GIVEN MATERIAL:
═══
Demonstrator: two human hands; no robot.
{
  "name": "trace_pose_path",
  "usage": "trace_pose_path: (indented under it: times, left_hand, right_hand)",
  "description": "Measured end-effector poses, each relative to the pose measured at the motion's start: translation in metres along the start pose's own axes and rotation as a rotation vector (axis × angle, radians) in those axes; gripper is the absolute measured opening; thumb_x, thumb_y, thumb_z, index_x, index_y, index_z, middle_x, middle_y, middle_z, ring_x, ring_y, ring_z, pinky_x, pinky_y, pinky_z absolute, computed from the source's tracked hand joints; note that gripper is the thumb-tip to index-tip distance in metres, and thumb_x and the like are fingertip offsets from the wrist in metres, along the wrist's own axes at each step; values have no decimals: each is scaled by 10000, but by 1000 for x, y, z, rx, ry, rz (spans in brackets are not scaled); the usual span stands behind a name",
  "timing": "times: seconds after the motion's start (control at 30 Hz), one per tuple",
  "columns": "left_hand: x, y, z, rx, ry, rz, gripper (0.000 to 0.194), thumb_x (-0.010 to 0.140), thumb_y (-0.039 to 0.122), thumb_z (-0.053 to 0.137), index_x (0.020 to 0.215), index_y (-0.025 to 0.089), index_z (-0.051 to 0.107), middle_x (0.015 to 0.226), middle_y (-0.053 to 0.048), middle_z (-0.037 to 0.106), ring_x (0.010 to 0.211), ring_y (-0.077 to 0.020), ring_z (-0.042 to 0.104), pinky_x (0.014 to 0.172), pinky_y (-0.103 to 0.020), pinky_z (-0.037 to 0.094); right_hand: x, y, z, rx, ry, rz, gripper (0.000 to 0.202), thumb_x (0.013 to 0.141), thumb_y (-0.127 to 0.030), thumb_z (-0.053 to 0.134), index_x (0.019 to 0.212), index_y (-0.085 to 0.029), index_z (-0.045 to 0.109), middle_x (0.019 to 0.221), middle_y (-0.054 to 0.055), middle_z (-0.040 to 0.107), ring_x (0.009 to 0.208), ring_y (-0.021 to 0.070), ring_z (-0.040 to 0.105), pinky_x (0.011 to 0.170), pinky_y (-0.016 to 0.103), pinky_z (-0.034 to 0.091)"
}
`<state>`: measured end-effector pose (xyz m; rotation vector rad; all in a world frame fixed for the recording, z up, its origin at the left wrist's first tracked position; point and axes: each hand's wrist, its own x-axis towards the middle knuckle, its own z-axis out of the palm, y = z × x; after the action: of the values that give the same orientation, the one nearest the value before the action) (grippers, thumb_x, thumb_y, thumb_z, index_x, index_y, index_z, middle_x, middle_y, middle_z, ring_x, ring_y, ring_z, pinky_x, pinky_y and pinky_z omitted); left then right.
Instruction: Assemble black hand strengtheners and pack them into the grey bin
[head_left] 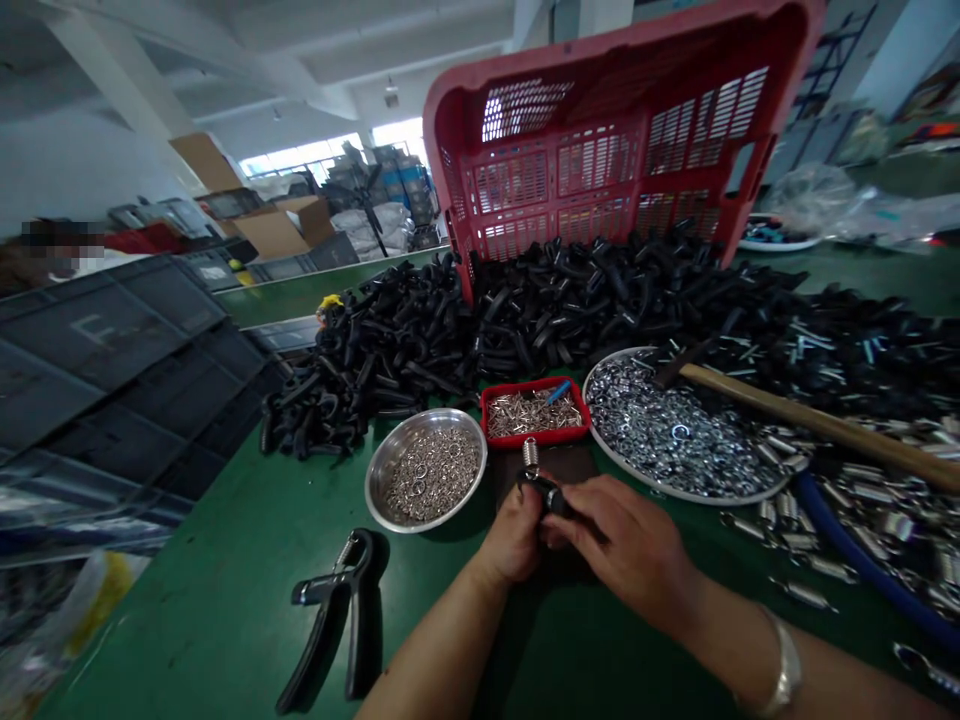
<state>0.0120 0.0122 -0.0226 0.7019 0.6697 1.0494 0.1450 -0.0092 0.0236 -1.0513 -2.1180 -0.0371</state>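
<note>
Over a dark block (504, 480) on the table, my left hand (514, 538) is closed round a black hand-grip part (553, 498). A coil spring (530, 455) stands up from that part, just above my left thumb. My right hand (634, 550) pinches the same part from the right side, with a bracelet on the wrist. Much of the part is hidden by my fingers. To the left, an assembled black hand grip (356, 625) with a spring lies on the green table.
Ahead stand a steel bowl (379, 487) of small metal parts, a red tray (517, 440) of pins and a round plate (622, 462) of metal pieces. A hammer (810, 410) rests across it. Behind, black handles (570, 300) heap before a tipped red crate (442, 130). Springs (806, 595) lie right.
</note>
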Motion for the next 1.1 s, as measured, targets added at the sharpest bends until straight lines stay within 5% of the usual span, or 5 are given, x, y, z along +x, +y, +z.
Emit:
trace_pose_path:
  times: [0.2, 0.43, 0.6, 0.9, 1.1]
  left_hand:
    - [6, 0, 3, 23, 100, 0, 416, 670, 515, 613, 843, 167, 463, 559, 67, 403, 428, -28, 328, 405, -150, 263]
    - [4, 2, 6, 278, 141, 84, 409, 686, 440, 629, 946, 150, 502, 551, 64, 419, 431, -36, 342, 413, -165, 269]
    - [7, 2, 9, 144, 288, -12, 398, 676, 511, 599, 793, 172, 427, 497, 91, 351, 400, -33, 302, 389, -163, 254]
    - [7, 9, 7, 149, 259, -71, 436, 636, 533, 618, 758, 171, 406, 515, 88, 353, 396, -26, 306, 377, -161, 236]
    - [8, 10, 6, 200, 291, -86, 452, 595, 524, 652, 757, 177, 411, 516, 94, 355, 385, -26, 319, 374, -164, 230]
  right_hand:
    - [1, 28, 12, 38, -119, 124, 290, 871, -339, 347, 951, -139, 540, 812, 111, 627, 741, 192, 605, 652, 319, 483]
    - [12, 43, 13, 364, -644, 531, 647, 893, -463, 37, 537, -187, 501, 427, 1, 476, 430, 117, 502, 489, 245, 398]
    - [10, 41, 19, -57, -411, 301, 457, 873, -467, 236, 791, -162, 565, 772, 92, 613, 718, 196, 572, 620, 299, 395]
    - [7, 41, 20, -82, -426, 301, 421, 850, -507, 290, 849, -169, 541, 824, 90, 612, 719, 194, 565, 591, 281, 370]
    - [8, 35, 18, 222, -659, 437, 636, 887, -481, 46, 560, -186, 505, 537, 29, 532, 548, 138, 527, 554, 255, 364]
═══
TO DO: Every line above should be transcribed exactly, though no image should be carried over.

SOLUTION:
Demonstrator: two human hands; no robot.
{
  "name": "trace_pose_path",
  "usage": "trace_pose_path: (indented under it: times, left_hand, right_hand)",
  "description": "Measured end-effector poses, each relative to the pose measured at the motion's start: translation in metres along the start pose's own axes and rotation as a rotation vector (axis × angle, radians) in those axes; gripper is the absolute measured opening; thumb_x, thumb_y, thumb_z, index_x, index_y, index_z, middle_x, middle_y, middle_z, ring_x, ring_y, ring_z, pinky_x, pinky_y, pinky_z absolute, computed from the source's tracked hand joints; note that gripper is the thumb-tip to index-tip distance in metres, and thumb_x and the like are fingertip offsets from the wrist in metres, along the wrist's own axes at each step; values have no decimals: each is scaled by 10000, but by 1000 for x, y, z, rx, ry, rz (spans in brackets are not scaled); the usual span stands behind a name",
  "timing": "times: seconds after the motion's start (control at 30 Hz), one per tuple",
  "columns": "left_hand: x, y, z, rx, ry, rz, gripper (0.000 to 0.194), thumb_x (-0.010 to 0.140), thumb_y (-0.039 to 0.122), thumb_z (-0.053 to 0.137), index_x (0.020 to 0.215), index_y (-0.025 to 0.089), index_z (-0.051 to 0.107), middle_x (0.015 to 0.226), middle_y (-0.053 to 0.048), middle_z (-0.037 to 0.106), ring_x (0.010 to 0.211), ring_y (-0.077 to 0.020), ring_z (-0.042 to 0.104), pinky_x (0.014 to 0.172), pinky_y (-0.103 to 0.020), pinky_z (-0.037 to 0.094); right_hand: x, y, z, rx, ry, rz, gripper (0.000 to 0.202), thumb_x (0.013 to 0.141), thumb_y (-0.127 to 0.030), thumb_z (-0.053 to 0.134), index_x (0.019 to 0.212), index_y (-0.085 to 0.029), index_z (-0.045 to 0.109), middle_x (0.019 to 0.221), middle_y (-0.054 to 0.055), middle_z (-0.040 to 0.107), ring_x (0.009 to 0.208), ring_y (-0.021 to 0.070), ring_z (-0.040 to 0.105), pinky_x (0.011 to 0.170), pinky_y (-0.016 to 0.103), pinky_z (-0.034 to 0.091)"
}
`<state>`: measured end-effector pose (xyz m; rotation vector rad; all in a world frame fixed for the recording, z up, its origin at the left wrist's first tracked position; point and axes: each hand's wrist, its own x-axis towards the middle knuckle, its own z-axis out of the palm, y = z × x; after the action: of the values that give the same orientation, the one nearest the value before the action) (grippers, thumb_x, thumb_y, thumb_z, index_x, index_y, index_z, middle_x, middle_y, middle_z, ring_x, ring_y, ring_z, pinky_x, pinky_y and pinky_z omitted); left then right.
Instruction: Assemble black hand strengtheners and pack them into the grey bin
[head_left] 
<state>0.0120 0.0122 -0.0226 0.7019 0.6697 1.0494 0.1450 -0.0092 0.0236 -1.0513 -2.1180 -0.0371</state>
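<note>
Over a dark block (504, 480) on the table, my left hand (514, 538) is closed round a black hand-grip part (553, 498). A coil spring (530, 455) stands up from that part, just above my left thumb. My right hand (634, 550) pinches the same part from the right side, with a bracelet on the wrist. Much of the part is hidden by my fingers. To the left, an assembled black hand grip (356, 625) with a spring lies on the green table.
Ahead stand a steel bowl (379, 487) of small metal parts, a red tray (517, 440) of pins and a round plate (622, 462) of metal pieces. A hammer (810, 410) rests across it. Behind, black handles (570, 300) heap before a tipped red crate (442, 130). Springs (806, 595) lie right.
</note>
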Motion for the next 1.1 s, as measured, targets added at the sharpest bends until straight lines stay within 5% of the usual span, or 5 are given, x, y, z along +x, +y, +z.
Emit:
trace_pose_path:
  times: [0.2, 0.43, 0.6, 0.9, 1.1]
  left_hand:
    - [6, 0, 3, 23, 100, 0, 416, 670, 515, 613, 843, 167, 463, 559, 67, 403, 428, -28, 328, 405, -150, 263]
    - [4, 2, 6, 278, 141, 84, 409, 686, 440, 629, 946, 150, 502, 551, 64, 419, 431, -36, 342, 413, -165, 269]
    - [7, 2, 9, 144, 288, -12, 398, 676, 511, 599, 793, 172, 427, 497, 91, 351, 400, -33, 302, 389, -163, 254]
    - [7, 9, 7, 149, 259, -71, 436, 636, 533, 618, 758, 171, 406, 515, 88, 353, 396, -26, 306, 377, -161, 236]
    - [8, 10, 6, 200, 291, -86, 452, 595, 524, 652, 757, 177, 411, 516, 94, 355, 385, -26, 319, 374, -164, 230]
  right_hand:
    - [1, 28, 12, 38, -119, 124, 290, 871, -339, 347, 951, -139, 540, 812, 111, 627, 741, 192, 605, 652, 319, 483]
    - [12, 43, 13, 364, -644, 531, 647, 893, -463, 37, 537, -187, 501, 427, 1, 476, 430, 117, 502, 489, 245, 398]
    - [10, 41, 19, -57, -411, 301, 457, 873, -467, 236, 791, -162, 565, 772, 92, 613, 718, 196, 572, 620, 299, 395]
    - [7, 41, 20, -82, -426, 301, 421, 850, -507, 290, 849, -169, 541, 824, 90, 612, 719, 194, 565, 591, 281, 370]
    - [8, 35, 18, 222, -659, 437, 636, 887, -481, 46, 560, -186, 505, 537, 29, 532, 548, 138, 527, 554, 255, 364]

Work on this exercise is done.